Investing in hedge funds can bring large profits, but it’s not for everybody, since hedge funds are available only for high-net-worth individuals. They generate significant returns for investors to justify their large fees and they allocate a lot of time and employ a complex analysis to determine the best stocks to invest in. A particularly interesting group of stocks that hedge funds like is the small-caps. The huge amount of capital does not allow hedge funds to invest a lot in small-caps, but our research showed that their most popular small-cap ideas are less efficiently priced and generate stronger returns than their large- and mega-cap picks and the broader market. That is why we follow the hedge fund activity in the small-cap space.
STAAR Surgical Company (NASDAQ:STAA) has seen a decrease in activity from the world’s largest hedge funds recently. STAA was in 6 hedge funds’ portfolios at the end of the third quarter of 2015. There were 8 hedge funds in our database with STAA positions at the end of the previous quarter. The level and the change in hedge fund popularity aren’t the only variables you need to analyze to decipher hedge funds’ perspectives. A stock may witness a boost in popularity but it may still be less popular than similarly priced stocks. That’s why at the end of this article we will examine companies such as KongZhong Corporation(ADR) (NASDAQ:KZ), Era Group Inc (NYSE:ERA), and Adamas Pharmaceuticals Inc (NASDAQ:ADMS) to gather more data points.
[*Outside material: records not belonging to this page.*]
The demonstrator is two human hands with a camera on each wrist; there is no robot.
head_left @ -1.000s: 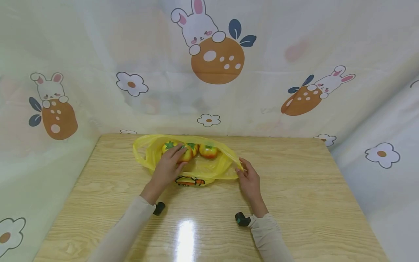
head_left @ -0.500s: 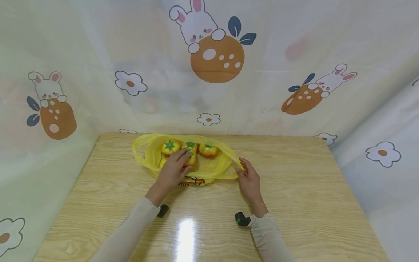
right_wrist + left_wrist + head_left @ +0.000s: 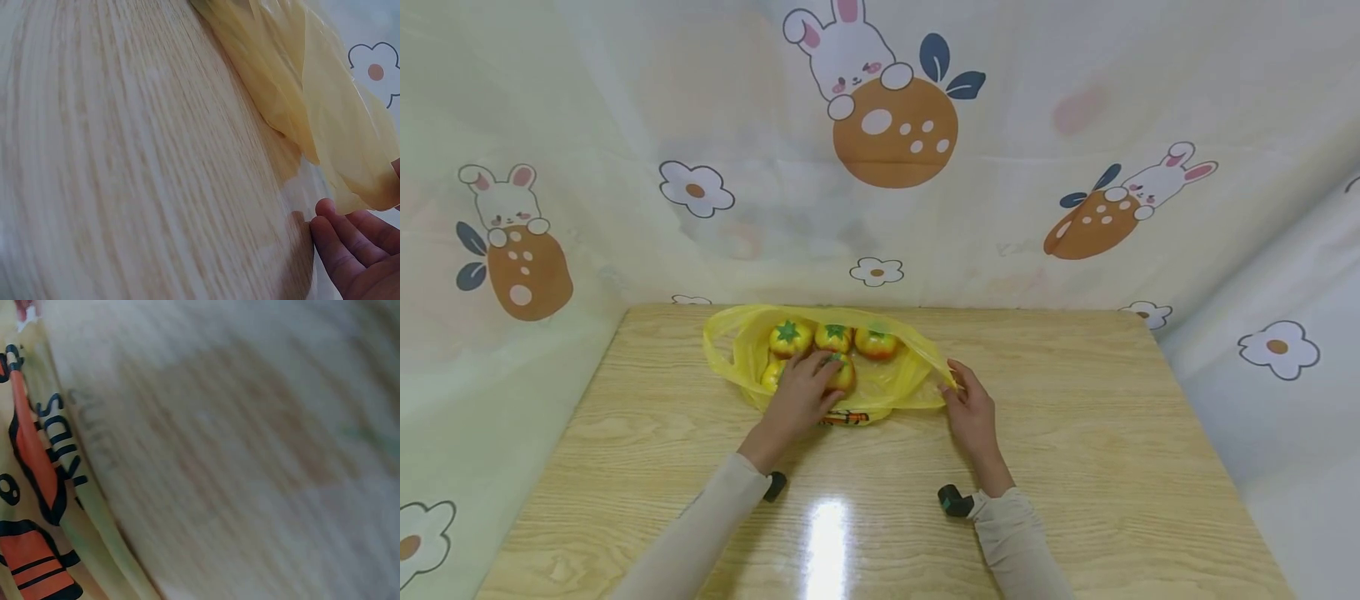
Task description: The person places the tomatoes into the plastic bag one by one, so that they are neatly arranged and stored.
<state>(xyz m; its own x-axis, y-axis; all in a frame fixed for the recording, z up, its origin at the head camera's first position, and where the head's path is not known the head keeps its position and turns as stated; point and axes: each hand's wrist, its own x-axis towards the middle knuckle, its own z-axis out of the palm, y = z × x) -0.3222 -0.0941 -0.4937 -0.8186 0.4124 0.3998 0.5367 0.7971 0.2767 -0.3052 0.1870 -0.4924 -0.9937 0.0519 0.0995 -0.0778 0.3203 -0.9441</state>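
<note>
A yellow plastic bag [image 3: 917,385] lies with its mouth spread. Inside are several yellow-red tomatoes with green star-shaped tops, among them a back-left tomato [image 3: 790,338], a middle one [image 3: 833,337] and a right one [image 3: 876,344]. My left hand [image 3: 799,396] reaches over the bag's front rim and grips the front tomato [image 3: 842,375], partly covering it. At the bag's right end my right hand [image 3: 972,408] pinches the rim; in the right wrist view its fingers [image 3: 340,247] sit at the plastic's edge. The left wrist view shows the printed bag front [image 3: 37,475], not the hand.
The bag rests near the back edge of a wooden table [image 3: 1075,433]. Behind it hangs a curtain [image 3: 737,250] with rabbit and flower prints. Small black devices sit at both wrists, such as the right one [image 3: 955,502].
My left hand has moved a little right and toward the front with the tomato, uncovering tomatoes behind and to its left. The right hand keeps its hold on the bag rim.
</note>
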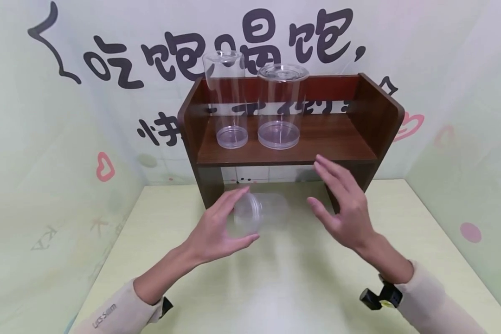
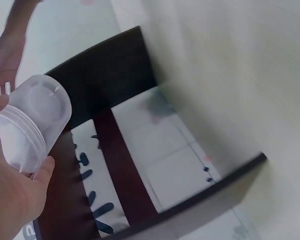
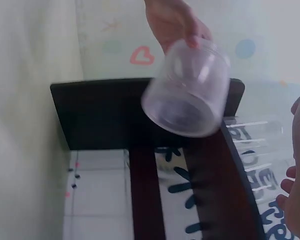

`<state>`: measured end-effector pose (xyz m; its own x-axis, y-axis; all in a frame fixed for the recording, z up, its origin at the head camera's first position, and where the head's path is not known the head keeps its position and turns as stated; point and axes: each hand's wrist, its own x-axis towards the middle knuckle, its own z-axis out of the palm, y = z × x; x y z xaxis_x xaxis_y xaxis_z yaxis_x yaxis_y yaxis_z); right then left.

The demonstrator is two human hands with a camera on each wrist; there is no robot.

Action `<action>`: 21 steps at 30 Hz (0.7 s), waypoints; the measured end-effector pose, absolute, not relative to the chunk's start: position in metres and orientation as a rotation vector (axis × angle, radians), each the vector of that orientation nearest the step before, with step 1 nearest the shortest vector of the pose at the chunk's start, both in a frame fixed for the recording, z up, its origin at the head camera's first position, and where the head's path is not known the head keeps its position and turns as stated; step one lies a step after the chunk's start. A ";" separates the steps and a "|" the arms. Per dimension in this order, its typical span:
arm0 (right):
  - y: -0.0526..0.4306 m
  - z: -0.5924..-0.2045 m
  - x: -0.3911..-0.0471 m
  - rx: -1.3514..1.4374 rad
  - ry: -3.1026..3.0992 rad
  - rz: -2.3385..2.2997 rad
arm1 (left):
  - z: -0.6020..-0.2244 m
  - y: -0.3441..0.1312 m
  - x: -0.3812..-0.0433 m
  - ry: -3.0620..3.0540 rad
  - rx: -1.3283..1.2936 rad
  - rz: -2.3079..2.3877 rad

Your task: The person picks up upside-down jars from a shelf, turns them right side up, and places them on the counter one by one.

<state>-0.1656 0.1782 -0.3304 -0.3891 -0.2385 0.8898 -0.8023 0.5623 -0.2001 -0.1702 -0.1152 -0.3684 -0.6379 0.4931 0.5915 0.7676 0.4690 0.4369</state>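
Observation:
My left hand [image 1: 210, 236] grips a clear plastic jar [image 1: 273, 208] by its lidded end, over the table in front of the shelf. The jar lies sideways in the air, its bottom towards the right. In the left wrist view the ribbed lid [image 2: 21, 137] sits between thumb and fingers. Motion blurs the jar [image 3: 187, 95] in the right wrist view. My right hand [image 1: 346, 211] hangs apart from the jar, fingers extended and thumb spread, near the right leg of the shelf. It holds nothing.
A dark brown wooden shelf [image 1: 330, 139] stands at the back of the pale table [image 1: 292, 287]. On its board are a tall narrow clear jar [image 1: 227, 102] and a wider clear jar [image 1: 281, 106], side by side at left and centre. A printed backdrop [image 1: 121, 111] surrounds the table.

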 end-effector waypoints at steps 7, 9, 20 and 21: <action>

Today there are several formulas shareholders put to use to grade publicly traded companies. A duo of the less utilized formulas is composed of hedge fund and insider trading activity. Our experts have shown that, historically, those who follow the top picks of the best money managers can outpace the market by a superb margin (see the details here).
With all of this in mind, we’re going to check out the fresh action surrounding STAAR Surgical Company (NASDAQ:STAA).
What does the smart money think about STAAR Surgical Company (NASDAQ:STAA)?
Heading into Q4, a total of 6 of the hedge funds tracked by Insider Monkey held long positions in this stock, a change of -25% from the second quarter. With the smart money’s sentiment swirling, there exists a few notable hedge fund managers who were upping their holdings significantly (or already accumulated large positions).
When looking at the institutional investors followed by Insider Monkey, Broadwood Capital, managed by Neal C. Bradsher, holds the number one position in STAAR Surgical Company (NASDAQ:STAA). Broadwood Capital has a $66.9 million position in the stock, comprising 13.2% of its 13F portfolio. Sitting at the No. 2 spot is Palo Alto Investors, led by William Leland Edwards, holding a $20.5 million position; the fund has 1% of its 13F portfolio invested in the stock. Other peers with similar optimism contain Philip Hempleman’s Ardsley Partners, Paul Orlin and Alex Porter’s Amici Capital and D. E. Shaw’s D E Shaw.
Because STAAR Surgical Company (NASDAQ:STAA) has witnessed bearish sentiment from the entirety of the hedge funds we track, it’s easy to see that there exist a select few money managers that decided to sell off their full holdings last quarter. Intriguingly, Israel Englander’s Millennium Management dropped the largest position of the 700 funds watched by Insider Monkey, valued at close to $0.9 million in stock. Ken Griffin’s fund, Citadel Investment Group, also dumped its stock, about $0.2 million worth. These moves are interesting, as total hedge fund interest fell by 2 funds last quarter.